Task statement –
Return the lines below that contain "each".

Stored data –
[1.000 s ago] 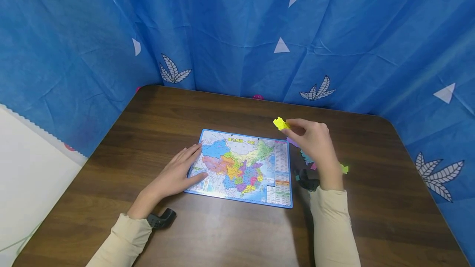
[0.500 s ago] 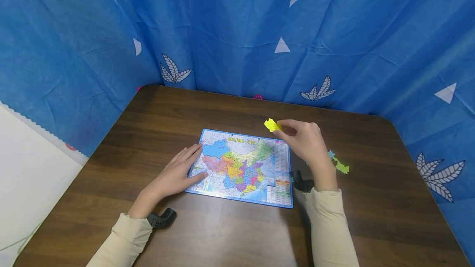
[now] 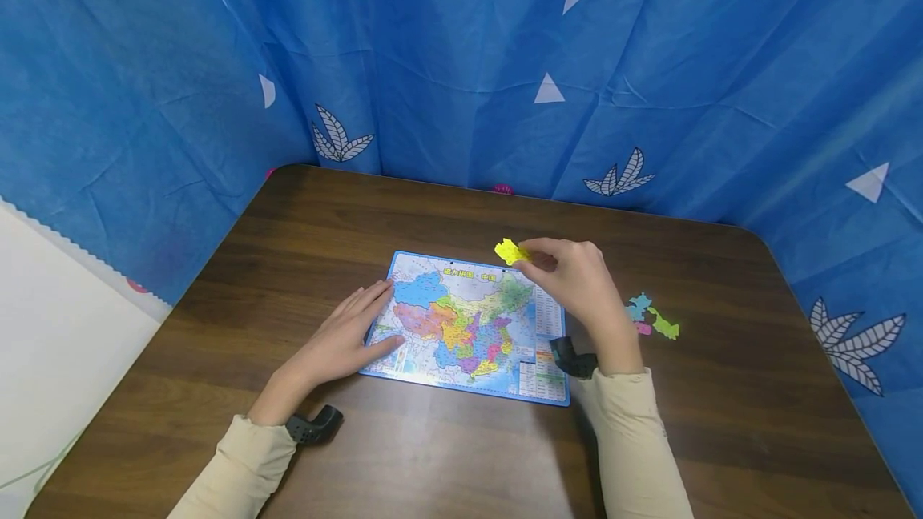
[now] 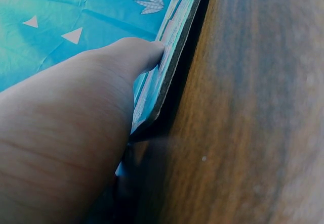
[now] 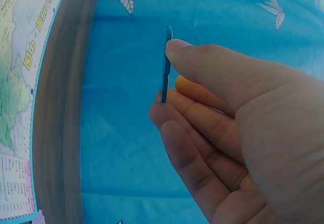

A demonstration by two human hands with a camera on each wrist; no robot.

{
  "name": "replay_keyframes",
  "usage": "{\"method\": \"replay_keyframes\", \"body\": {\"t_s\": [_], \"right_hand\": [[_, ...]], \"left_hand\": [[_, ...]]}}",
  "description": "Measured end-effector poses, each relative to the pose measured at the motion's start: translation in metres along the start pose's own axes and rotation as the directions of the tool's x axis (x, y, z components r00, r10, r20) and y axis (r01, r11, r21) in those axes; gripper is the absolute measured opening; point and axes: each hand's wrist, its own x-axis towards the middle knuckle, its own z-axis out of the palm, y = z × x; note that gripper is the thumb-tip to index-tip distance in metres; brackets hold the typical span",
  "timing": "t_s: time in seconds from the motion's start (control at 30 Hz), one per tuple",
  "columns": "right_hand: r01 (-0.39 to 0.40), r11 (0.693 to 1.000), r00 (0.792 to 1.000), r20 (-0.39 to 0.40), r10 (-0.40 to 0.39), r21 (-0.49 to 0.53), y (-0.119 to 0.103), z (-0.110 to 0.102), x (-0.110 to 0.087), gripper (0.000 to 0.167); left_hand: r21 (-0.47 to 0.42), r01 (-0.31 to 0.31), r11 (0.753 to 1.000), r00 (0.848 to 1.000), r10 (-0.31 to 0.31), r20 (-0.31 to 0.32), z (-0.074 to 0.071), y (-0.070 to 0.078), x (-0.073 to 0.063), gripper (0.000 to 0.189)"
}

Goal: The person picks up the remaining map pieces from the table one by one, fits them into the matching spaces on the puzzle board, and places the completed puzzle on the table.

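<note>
A map puzzle board (image 3: 414, 351) with a blue border lies on the brown table, covered in coloured regions. My left hand (image 3: 346, 335) rests on its left edge with fingers extended; the left wrist view shows the thumb (image 4: 144, 54) on the board's surface. Above the board's upper right edge, my right hand (image 3: 577, 275) pinches a bright yellow puzzle piece (image 3: 509, 251) between thumb and fingers. From the right wrist, that piece (image 5: 166, 67) appears edge-on as a thin dark strip.
Right of the board lie several loose puzzle pieces, among them a teal one (image 3: 638, 307), a green one (image 3: 664, 324) and a pink one (image 3: 643, 328). Behind the table (image 3: 757, 391) hangs a blue curtain (image 3: 461, 62). Something white (image 3: 58, 343) stands at the far left.
My right hand has moved left with the yellow puzzle piece, toward the board's top edge, uncovering loose pieces on the right. The left hand has stayed in place.
</note>
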Motion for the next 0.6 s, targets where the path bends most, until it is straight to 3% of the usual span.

Answer space –
A demonstration by two human hands with a camera on each wrist; no robot.
  "description": "Measured end-effector poses, each relative to the pose measured at the motion's start: translation in metres along the start pose's own axes and rotation as the directions of the tool's x axis (x, y, z components r00, r10, r20) and y axis (r01, r11, r21) in those axes; gripper is the absolute measured opening; point and axes: each hand's wrist, its own x-axis towards the middle knuckle, its own z-axis out of the palm, y = z × x; note that gripper is the thumb-tip to index-tip distance in metres; brackets hold the typical span",

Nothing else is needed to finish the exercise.